WHAT YOU ARE ASKED TO DO
From the listing below, extract every line containing "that".

[[ INPUT, beginning ]]

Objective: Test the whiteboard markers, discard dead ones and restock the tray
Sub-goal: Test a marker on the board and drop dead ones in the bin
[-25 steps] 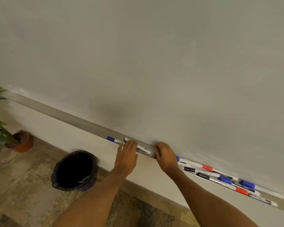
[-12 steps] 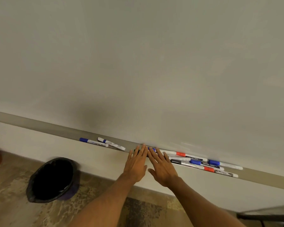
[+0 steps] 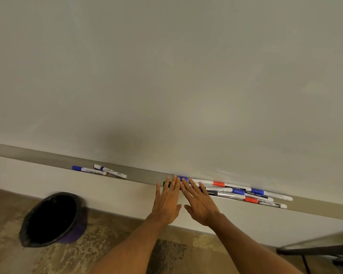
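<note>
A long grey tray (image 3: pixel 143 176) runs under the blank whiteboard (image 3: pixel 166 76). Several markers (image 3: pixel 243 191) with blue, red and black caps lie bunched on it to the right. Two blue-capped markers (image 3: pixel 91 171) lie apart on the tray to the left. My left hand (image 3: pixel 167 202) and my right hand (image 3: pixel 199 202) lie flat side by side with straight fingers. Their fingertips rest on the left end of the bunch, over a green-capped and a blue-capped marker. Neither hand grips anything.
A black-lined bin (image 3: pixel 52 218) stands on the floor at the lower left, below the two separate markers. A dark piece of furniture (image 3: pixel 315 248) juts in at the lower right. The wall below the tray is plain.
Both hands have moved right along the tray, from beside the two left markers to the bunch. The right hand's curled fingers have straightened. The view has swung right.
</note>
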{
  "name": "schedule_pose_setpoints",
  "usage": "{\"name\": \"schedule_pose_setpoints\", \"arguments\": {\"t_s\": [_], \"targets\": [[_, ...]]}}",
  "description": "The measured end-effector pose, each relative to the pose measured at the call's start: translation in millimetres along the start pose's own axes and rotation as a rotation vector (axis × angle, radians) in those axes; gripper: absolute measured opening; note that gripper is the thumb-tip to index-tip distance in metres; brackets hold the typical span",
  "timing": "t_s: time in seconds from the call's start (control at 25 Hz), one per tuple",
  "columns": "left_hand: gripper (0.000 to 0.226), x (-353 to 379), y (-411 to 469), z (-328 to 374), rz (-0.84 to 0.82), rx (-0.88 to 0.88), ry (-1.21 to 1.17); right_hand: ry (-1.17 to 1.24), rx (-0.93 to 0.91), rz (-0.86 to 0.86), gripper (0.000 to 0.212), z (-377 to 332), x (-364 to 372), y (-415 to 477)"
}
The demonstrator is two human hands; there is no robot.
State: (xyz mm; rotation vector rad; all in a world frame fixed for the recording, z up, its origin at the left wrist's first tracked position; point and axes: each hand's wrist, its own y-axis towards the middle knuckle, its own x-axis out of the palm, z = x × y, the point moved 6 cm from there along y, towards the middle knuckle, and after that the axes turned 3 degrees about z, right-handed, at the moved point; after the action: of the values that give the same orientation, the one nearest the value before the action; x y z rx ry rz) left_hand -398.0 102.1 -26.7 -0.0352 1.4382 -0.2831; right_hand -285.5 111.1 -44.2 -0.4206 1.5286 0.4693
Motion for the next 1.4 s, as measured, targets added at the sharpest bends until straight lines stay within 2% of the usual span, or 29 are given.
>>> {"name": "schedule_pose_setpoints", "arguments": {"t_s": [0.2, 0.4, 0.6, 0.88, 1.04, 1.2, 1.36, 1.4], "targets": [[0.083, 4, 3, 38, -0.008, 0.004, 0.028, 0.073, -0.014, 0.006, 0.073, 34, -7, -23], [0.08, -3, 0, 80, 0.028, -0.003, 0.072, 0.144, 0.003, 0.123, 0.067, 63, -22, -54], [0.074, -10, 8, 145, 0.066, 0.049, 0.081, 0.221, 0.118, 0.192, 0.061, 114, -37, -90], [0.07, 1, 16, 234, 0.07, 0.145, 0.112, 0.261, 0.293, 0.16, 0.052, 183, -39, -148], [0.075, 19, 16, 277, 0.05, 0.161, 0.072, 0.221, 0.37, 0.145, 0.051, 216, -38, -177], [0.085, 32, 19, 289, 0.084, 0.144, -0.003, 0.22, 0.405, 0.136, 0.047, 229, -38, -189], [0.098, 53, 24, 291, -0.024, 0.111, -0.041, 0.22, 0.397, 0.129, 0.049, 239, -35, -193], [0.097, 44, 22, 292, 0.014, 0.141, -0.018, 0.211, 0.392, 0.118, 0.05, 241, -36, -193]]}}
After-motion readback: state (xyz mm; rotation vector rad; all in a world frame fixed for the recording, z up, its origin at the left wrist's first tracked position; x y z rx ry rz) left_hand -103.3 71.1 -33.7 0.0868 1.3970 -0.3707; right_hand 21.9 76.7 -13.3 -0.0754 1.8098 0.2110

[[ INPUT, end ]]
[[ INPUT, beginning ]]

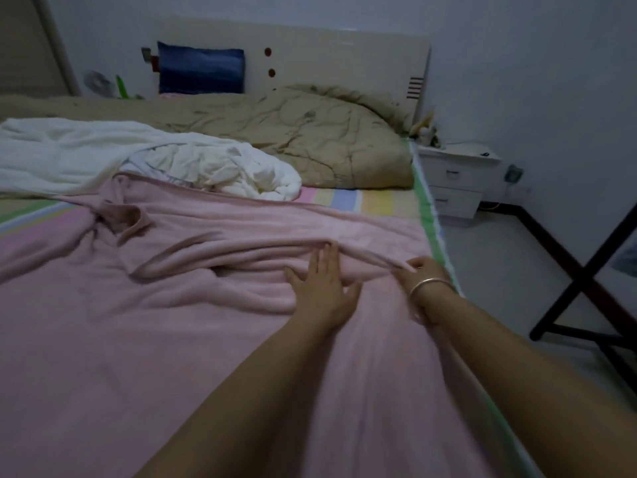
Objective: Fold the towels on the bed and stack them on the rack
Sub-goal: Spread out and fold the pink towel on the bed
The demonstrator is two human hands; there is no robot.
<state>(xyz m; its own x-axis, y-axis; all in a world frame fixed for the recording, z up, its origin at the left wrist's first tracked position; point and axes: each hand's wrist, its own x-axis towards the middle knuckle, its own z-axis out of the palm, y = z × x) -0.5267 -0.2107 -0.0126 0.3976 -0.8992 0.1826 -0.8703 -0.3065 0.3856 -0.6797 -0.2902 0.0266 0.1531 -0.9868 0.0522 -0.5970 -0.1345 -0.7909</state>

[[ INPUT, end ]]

WORKED SOLUTION
  "description": "The measured end-effector pose, each relative to the pose measured at the call's start: translation in millimetres along the start pose's own axes and rotation as a rotation vector (axis × angle, radians) in those axes; gripper: absolute measured opening; note that gripper is the thumb-tip to index-tip distance in metres; brackets hold the typical span",
State: (xyz mm; rotation vector rad; all in a world frame fixed for the recording, z up, its origin at the left wrist's first tracked position; point and axes: each hand's wrist, its own y-axis towards the middle knuckle, its own x-axis out of the palm, z = x × y, the point moved 6 cm from there along y, towards the middle knuckle, and after that the axes turned 3 degrees about z, right-handed, at the moved point; after the action: of the values that give the same orientation, the one nearest the value before the action; x y z rx ry rz) left_hand -398.0 102.1 -26.7 -0.0352 1.4382 -0.2831; right_hand -285.5 111.1 -44.2 -0.4206 1.5286 0.4693

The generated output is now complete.